8月10日:ヘウレーカ ~へちまえり疎みし女よ令和四年 襟にいくさの過去あるを見る~

へ:へちまえり

う:うとみしひと

れ:令和四年

え:襟にいくさの

か:過去あるを見る



【雑記】

 アルキメデスが浴槽に入り、上昇した水位分の水と、沈んだ体の体積が同じと発見し、裸で叫んで街中を駆けた……と言われる発見の掛け声「ヘウレーカ」。エウレカ、ユリイカ等とも訳されます。

 ご心配なく。古代ギリシャで男性が裸で外にいても問題ありません(笑)

 ……なんてことはどうでも良く。


 素敵なカクヨム作品を発見した、という今日のお題。 

 https://kakuyomu.jp/works/16817139556583434921

 『椰子 -電車の女学校-』山口実徳さま


※書き直されて、現在はこちらのURLの様です。

 https://kakuyomu.jp/works/16817330649263647778


 カクヨムTOPページの一覧から初めて拝読した作者様。戦争中の広島での実話を元にされているので、当然、私も重さを覚悟してページを開きました。

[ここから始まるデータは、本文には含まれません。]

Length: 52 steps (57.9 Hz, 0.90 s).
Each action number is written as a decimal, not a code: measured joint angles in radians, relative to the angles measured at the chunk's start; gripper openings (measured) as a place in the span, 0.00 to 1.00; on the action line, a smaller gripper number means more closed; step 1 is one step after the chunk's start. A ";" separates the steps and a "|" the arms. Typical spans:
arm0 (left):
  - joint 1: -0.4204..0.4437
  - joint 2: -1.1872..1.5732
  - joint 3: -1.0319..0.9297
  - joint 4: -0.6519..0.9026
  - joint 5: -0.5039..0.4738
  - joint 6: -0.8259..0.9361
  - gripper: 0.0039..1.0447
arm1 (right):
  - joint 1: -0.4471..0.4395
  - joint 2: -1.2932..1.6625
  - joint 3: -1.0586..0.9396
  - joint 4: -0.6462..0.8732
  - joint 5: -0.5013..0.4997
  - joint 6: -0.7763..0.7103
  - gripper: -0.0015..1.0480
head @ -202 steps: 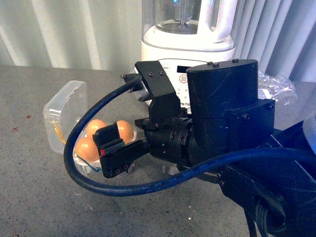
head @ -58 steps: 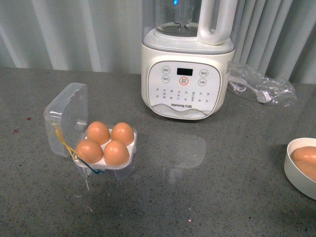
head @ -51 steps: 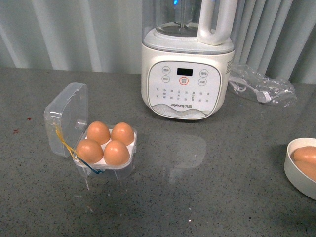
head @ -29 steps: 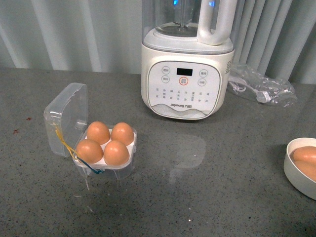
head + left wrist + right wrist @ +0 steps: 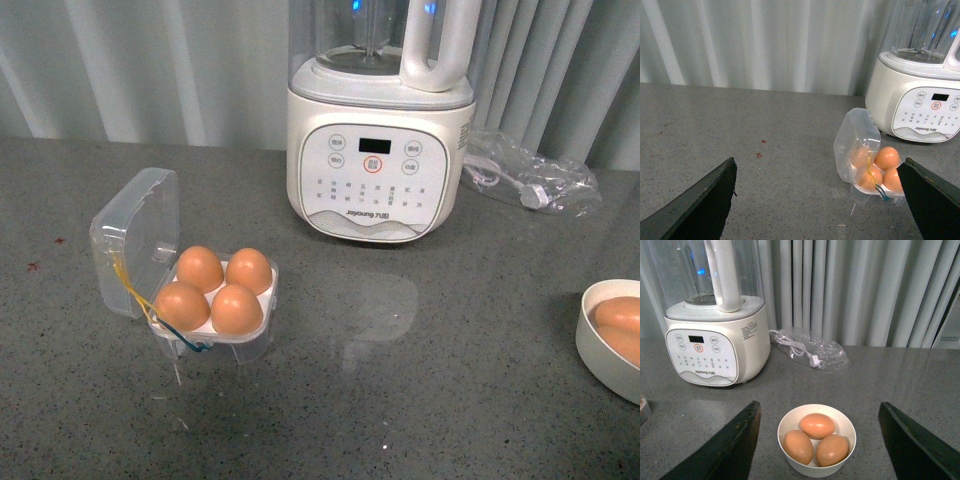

 しかし、まだ戦禍に直接は巻き込まれていない女学生達の青春の一瞬が、刹那の表情が、零れるような会話が余りにも瑞々しく眩しいです。景色だけでなく、心模様さえ、色相、彩度、明度を伴って読み手に届くような文章。

 この後の大きなうねりは想像出来ますが、それに消されない程、確かに若い命とそれを取り巻く人々が刻まれます。



 昔、親戚にへちま襟が嫌いな女性がいました。私が着ていると心底、嫌そうでした。

 後に私は本を買えるようになると、貫頭衣から現代までの衣服の本を読み漁り、明治・大正・昭和の服装に関する校則や法令等を知ります。そして、やっと昭和十六年に制定された「標準服」を明確に意識しました。

 戦争期のドラマ等で、へちま襟は1つのテンプレートとしてありましたので、無意識的には私も知っていたと存じます。ですが、そのことと彼女の反応が子供の頃、私の中では結び付かなかったのですね。



 ご紹介させて頂きました小説も、そういったものを見えるようにしてくださる存在に私は感じます。

 下地にされている実話については私も「そういう女学校があった」という記憶があります。ですが、私の中で、ここまで鮮やかな形を結んだことがなかったのです。